DATA SEGMENT:
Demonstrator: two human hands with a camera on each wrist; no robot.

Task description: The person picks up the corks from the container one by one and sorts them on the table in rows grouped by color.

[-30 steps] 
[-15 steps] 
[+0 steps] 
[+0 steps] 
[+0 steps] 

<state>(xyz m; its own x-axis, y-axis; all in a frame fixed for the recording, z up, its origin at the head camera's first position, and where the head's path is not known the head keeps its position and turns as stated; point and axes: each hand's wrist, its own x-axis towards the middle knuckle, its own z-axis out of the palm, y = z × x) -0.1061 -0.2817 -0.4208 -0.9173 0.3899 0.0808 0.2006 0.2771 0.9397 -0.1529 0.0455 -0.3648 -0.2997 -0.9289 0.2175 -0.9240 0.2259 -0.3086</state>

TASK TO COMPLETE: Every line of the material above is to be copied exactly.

RESULT OF THE TASK:
Demonstrator: two human hands with a camera on each wrist; no robot.

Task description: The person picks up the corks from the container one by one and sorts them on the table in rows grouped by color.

[-30 steps] 
[-15 steps] 
[+0 steps] 
[+0 steps] 
[+0 steps] 

<state>(xyz m; its own x-axis, y-axis; all in a frame fixed for the recording, z up, its origin at the head camera's first position, and where the head's path is not known the head keeps its position and turns as stated; point and axes: each hand's wrist, its own x-axis towards the middle knuckle, its own z-axis out of the palm, y = z × x) -0.1061 -0.2817 -0.4208 -0.9173 0.3899 0.0808 0.2006 0.2771 0.9397 -0.1529 0.0455 -0.3648 -0.2997 -0.9289 0.2175 -0.9240 0.2259 -0.3086</state>

That completes the answer, and no more is expected.